Knights of St. John International
- Abbreviation: KSJI
- Formation: May 6, 1886; 140 years ago
- Type: Catholic fraternal service organization
- Supreme President: General Thomas DeLuca
- Website: ksji.org

= Knights of St. John International =

Catholic organization

The Knights of St. John International is an international Catholic fraternal service organization. Incorporated in 1886, the organization's members commit themselves to service to the Catholic Church, their communities, and fraternal brotherhood, with individual units, known as commanderies, established within a parish. The organization pledges fealty to Jesus Christ and does acts of charity and fraternity.

Members of the Knights of St. John are most notably visually associated with their distinctive uniforms and regalia, incorporating traditional chivalry elements with the U.S. Army uniforms of the 1880s with which many of the order's founders were familiar and had access. The organization's membership extends globally, but most notably in the United States and Africa, with commanderies in the United Kingdom, Canada, Trinidad and Tobago, Nigeria, and elsewhere.

== History ==

The original preamble of the Knights' constitution of 1886 reads:"Early in the last quarter of the nineteenth century there assembled in one of the large American cities a number of Catholic gentlemen, pledged to inculcate Christian principles, to encourage the practice of civic virtues, to develop better conceptions of public duty and to infuse into human society a broader and loftier morality."The organization's structure is heavily parish-based. Individual commanderies are established at parishes and focus most of their efforts on that parish, its members, and its needs. Higher levels of the organization are geographically aligned: districts are typically groups of commanderies within a city or metropolitan area, grand commanderies typically align with (in the United States) a state or larger region, supreme subordinate commanderies are responsible for the Knights' activities at a national level, and the Supreme Commandery, the highest level of the organization, is responsible for the Knights of St. John International worldwide.

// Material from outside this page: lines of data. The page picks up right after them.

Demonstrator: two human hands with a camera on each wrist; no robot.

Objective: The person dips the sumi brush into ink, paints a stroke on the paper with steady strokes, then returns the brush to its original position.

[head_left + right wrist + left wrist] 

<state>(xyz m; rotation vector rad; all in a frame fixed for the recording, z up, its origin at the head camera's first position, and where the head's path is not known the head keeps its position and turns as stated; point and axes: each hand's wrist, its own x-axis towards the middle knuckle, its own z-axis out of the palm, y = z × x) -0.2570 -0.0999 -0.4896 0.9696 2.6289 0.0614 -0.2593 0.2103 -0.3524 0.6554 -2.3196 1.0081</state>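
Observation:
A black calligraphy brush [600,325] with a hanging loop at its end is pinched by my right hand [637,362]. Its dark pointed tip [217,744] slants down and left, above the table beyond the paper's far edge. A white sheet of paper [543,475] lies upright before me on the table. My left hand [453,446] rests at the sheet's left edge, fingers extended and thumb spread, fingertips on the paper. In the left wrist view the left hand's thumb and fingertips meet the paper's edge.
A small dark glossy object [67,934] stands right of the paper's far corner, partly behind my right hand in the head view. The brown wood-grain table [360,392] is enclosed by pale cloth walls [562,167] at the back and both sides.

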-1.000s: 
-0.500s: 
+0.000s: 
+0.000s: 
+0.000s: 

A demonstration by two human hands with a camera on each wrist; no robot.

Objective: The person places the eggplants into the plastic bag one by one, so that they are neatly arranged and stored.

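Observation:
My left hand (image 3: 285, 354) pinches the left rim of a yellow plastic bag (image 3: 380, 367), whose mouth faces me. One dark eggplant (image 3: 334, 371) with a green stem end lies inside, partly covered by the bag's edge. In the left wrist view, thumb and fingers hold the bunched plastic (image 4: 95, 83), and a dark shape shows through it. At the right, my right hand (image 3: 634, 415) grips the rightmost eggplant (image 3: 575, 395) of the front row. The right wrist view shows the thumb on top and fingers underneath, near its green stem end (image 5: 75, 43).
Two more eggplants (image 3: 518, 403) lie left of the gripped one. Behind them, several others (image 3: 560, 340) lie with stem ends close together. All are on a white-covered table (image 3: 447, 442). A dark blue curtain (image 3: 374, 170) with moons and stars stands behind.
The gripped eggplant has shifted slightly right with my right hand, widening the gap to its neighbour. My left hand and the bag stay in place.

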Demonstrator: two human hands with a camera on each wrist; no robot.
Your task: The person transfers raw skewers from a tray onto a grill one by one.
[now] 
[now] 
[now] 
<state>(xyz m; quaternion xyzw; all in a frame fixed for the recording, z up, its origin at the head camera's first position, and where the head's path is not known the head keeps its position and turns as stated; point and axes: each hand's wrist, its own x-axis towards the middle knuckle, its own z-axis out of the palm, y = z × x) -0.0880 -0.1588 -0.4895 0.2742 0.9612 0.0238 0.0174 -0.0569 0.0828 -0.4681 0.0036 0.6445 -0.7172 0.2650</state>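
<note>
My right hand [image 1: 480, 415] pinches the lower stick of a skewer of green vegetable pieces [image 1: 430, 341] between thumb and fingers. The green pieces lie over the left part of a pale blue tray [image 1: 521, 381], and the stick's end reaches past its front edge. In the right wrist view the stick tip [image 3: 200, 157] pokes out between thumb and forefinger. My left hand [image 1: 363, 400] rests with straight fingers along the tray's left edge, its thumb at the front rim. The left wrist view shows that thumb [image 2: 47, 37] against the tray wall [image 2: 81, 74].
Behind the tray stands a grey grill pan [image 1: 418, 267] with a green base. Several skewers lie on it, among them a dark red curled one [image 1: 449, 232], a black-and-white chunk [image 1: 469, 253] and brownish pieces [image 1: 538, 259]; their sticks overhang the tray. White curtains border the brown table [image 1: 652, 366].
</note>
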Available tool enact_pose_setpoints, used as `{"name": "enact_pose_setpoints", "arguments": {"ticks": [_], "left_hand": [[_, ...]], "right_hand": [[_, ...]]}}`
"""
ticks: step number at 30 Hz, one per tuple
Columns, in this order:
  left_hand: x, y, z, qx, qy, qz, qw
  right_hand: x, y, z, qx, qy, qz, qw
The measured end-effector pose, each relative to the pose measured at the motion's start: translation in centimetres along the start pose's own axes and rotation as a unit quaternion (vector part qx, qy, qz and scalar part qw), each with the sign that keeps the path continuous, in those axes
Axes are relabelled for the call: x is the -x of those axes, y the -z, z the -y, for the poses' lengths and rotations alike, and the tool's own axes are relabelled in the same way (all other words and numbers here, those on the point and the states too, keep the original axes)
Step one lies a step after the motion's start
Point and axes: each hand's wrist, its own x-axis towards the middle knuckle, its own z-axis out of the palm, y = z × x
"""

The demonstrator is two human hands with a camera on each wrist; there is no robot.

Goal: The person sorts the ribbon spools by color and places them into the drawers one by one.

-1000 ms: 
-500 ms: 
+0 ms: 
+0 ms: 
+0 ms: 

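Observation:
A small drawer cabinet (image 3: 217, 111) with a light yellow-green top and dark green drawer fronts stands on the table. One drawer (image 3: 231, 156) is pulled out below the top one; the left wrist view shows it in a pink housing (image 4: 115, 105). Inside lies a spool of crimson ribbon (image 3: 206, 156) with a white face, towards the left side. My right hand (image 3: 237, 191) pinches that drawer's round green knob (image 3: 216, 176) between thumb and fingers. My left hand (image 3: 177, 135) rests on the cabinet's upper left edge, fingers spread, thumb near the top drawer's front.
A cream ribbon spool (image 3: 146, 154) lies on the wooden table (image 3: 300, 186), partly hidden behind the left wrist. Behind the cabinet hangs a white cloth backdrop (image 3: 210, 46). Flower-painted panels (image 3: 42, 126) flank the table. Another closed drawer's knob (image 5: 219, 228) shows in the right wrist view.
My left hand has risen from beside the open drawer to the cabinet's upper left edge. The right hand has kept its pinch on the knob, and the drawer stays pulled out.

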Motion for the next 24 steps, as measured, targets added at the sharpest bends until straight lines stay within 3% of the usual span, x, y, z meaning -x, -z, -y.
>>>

The Knights of St. John International, since its inception, adopted a military-style rank and position structure to its organization. This unique aspect of the organization has continued unchanged into the present, closely mirroring the uniformed rank structure of the United States Army of the late 19th century. This structure accounts for the regimented nature of the organization's charitable, fraternal, and Church-oriented works while providing its members opportunities to advance in responsibility. Non-commissioned officer ranks are earned through either merit or position, while officer ranks are earned through elected offices.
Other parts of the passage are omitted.